Deciding to practice from home instead of renting space may be another low overhead option for a lawyer. The main issues with which you will have to deal concerning the municipality and your neighbours are zoning, signage and parking. Personally, you will have to deal with issues of personal and family privacy and safety, confidentiality for the client, and professional appearance. In certain types of practice you will not want to have the client at your home, but perhaps you can rent the boardroom at a local lawyer's office or make some other similar arrangements for meeting with your client. Using technology rather than staff in order to run your practice also reduces your overhead considerably. (But do read Paul's article on how to use the technology.) In speaking with many young lawyers who have started out on their own, there seems to be a general feeling that the business really moves ahead once you can get yourself to the point where you can hire staff. Even though your clients may perfectly understand the fiscal constraints of practising law, they will still be reassured, impressed, comforted, and assisted more by a real person in your office than by your computer. So when you have grown to the point where you can hire staff, consider that to be the next step, and work on doing it properly; use the CBA schemes for providing benefits to small firm staff, take up references, supervise properly, remember that once you have staff you add the position of Human Resources Manager to the many hats you are wearing as the owner of a small business.

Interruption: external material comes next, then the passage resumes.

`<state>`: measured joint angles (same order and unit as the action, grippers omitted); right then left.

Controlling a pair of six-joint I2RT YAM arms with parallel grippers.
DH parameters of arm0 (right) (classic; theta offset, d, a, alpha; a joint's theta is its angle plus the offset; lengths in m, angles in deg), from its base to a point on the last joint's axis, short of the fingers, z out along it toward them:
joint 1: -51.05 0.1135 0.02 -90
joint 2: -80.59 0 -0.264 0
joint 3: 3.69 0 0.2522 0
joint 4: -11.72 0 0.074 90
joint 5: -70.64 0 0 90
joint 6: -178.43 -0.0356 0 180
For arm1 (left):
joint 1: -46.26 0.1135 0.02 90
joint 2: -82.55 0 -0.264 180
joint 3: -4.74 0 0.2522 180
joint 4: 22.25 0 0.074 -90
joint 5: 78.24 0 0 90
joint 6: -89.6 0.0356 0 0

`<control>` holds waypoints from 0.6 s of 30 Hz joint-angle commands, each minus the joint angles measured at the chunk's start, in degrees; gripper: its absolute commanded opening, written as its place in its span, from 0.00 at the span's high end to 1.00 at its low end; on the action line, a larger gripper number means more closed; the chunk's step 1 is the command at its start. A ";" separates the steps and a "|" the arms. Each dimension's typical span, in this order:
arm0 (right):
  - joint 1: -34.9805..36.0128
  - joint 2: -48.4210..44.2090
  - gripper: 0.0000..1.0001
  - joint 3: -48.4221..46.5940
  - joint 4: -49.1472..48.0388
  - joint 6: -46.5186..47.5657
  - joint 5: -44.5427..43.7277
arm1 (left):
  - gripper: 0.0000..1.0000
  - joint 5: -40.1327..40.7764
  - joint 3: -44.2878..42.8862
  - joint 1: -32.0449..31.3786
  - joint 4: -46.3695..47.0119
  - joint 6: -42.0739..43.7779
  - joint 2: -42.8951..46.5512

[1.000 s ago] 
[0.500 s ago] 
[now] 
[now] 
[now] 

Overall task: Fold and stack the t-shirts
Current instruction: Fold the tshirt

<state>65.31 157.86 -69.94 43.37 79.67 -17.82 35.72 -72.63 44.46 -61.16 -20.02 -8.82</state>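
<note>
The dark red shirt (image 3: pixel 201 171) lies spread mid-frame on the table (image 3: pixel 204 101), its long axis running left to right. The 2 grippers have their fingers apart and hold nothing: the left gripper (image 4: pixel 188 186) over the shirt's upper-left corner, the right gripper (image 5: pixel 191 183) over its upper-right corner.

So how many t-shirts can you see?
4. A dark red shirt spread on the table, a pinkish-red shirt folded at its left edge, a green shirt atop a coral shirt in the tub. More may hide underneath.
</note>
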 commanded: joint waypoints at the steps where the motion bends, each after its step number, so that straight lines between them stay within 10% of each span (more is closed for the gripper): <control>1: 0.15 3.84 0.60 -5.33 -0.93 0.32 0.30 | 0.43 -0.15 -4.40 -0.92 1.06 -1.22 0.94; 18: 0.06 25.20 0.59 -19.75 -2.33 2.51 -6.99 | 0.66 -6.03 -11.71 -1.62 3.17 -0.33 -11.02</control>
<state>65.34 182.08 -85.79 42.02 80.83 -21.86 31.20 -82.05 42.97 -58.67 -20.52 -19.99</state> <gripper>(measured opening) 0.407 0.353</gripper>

One of your major overhead costs will involve keeping yourself up-to-date with the law. You will need to decide at the outset what level of technology you will be aiming at for this, and this could be anything from deciding to visit the local library on a regular basis, to investing in the latest CDROM technology and having all your statutes and case law on-line.
There are certain overhead items that you can't cut back on, namely, your Law Society fees and insurance, your accountant, and your bookkeeper. So check these out carefully before you start.
Even though you will be carrying with you everywhere you go and applying to every purchase, the idea of keeping your overhead low, nonetheless you must not ever confuse low overhead with undercapitalisation. You can't open a business without consideration of the capital you need (again see Paul's article).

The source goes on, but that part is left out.